Warum Kirsten verschwand, kann sich Ines nicht erklären, und somit bleiben auch die Lesenden während der ersten Romanhälfte im Dunkeln. Und doch sind da zwei Ereignisse, die in diesem Zusammenhang bedeutungsvoll erscheinen. Ines' Gedanken kreisen ständig darum und brechen am entscheidenden Punkt ab, als verhinderte ein Trauma die Erinnerung. Diese zwei Ereignisse sind ein Schulfest und die titelgebende Nachtwanderung. Dadurch weist der Roman eine rätselhafte Spannung auf, denn die Erinnerungen selbst, "die wie feine Glassplitter in der Haut sitzen", bleiben der Protagonistin wie den Lesenden verborgen. Erst durch die Perspektive von Kirsten wird erfahrbar, was in den beiden folgenschweren Nächten passiert ist und warum sie daraufhin verschwinden musste.

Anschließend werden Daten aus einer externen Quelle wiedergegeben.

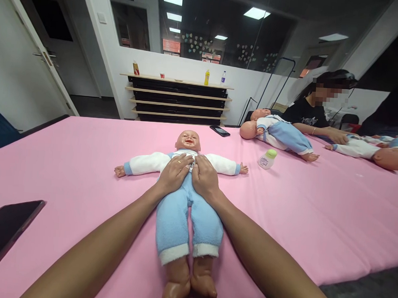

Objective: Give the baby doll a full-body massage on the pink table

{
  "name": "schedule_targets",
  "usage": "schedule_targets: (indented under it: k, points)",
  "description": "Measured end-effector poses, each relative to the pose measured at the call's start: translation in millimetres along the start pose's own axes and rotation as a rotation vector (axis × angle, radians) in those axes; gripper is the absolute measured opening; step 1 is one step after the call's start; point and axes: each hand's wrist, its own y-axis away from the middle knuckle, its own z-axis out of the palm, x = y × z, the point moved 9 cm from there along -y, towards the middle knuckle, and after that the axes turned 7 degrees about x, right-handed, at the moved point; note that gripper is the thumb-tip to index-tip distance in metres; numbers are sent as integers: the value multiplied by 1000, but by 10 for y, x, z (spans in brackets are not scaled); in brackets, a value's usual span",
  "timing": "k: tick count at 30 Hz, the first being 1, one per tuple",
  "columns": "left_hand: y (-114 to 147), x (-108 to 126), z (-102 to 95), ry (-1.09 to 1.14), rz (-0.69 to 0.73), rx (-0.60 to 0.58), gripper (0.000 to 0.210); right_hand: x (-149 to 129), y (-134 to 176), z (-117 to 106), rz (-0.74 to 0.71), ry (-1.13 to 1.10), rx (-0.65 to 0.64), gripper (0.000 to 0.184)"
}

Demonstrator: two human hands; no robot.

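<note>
A baby doll [190, 211] in blue and white fleece clothes lies on its back on the pink table cover [282, 217], head away from me and arms stretched out sideways. My left hand [176, 172] rests flat on the left side of its chest, fingers extended. On the right side of the chest lies my right hand [204, 176], also flat with fingers stretched out. Between the two hands a small strip of the shirt print shows. Both palms are hidden against the clothing. Its bare feet point toward me at the near table edge.
Right of the doll stands a small bottle with a green cap [267, 159]. Phones lie at the near left [5, 231] and far edge [220, 131]. More dolls [281, 134] lie at the right, where another person's hand [336, 135] touches one. A shelf [178, 94] stands behind.
</note>
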Motion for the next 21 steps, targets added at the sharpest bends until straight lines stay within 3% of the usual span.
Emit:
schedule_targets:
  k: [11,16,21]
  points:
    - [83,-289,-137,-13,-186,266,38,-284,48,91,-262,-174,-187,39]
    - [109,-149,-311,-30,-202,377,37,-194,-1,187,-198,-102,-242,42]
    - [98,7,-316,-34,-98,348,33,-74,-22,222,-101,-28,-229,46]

Neben dem dominierenden Sujet der Freundschaft befasst sich Achenbachs neuer Roman auch mit Themen, die bereits in ihrem Debüt von 2020 angeklungen sind. Ähnlich wie in "Darüber reden wir später" geht es auch jetzt um Ehen, Kinder und Lebensentwürfe im Allgemeinen. Wie Margret, die Hauptfigur in Achenbachs Erstling, stellen die beiden Hauptfiguren in "Nachtwanderung" mitunter ihre Ehen infrage. Zusätzlich haben beide fortwährend den Wunsch, allein, fern von Familie, Ehemann, Kindern und in Ruhe zu sein. Bei Kirsten wird dies immer in Verbindung mit Bildern von Wäldern und Schnee erzählt: Sie hat den "alten Nachtwanderungswunsch", Moos anzusetzen und mit dem Wald zu verwachsen, oder "in ihrem Kopf liegt Schnee".
Neben der schlichten, aber eindrucksstarken Metaphorik ist noch das Floskelhafte des Romans hervorzuheben. In die erlebte Rede der beiden Protagonistinnen mischen sich solche Floskeln, nur um dann mal ironisch-humorvoll gebrochen, mal bitter-wehmütig widerlegt zu werden. Nach einem verheerenden Streit kommen Kirsten und ihr Ehemann wieder bei sich zu Hause an, der Nachbar winkt ihnen, "sie winken zurück, sie sind so ein nettes Paar. Und dieses wunderschöne Haus. Anständige Leute." Die Sprache changiert zwischen ironischer Distanz und gefühlvoller Nahbarkeit, ohne in Kitsch abzurutschen. EMILIA KRÖGER
Cornelia Achenbach: "Nachtwanderung". Roman.
Wunderraum Verlag, München 2022. 282 S., geb., 20,- Euro.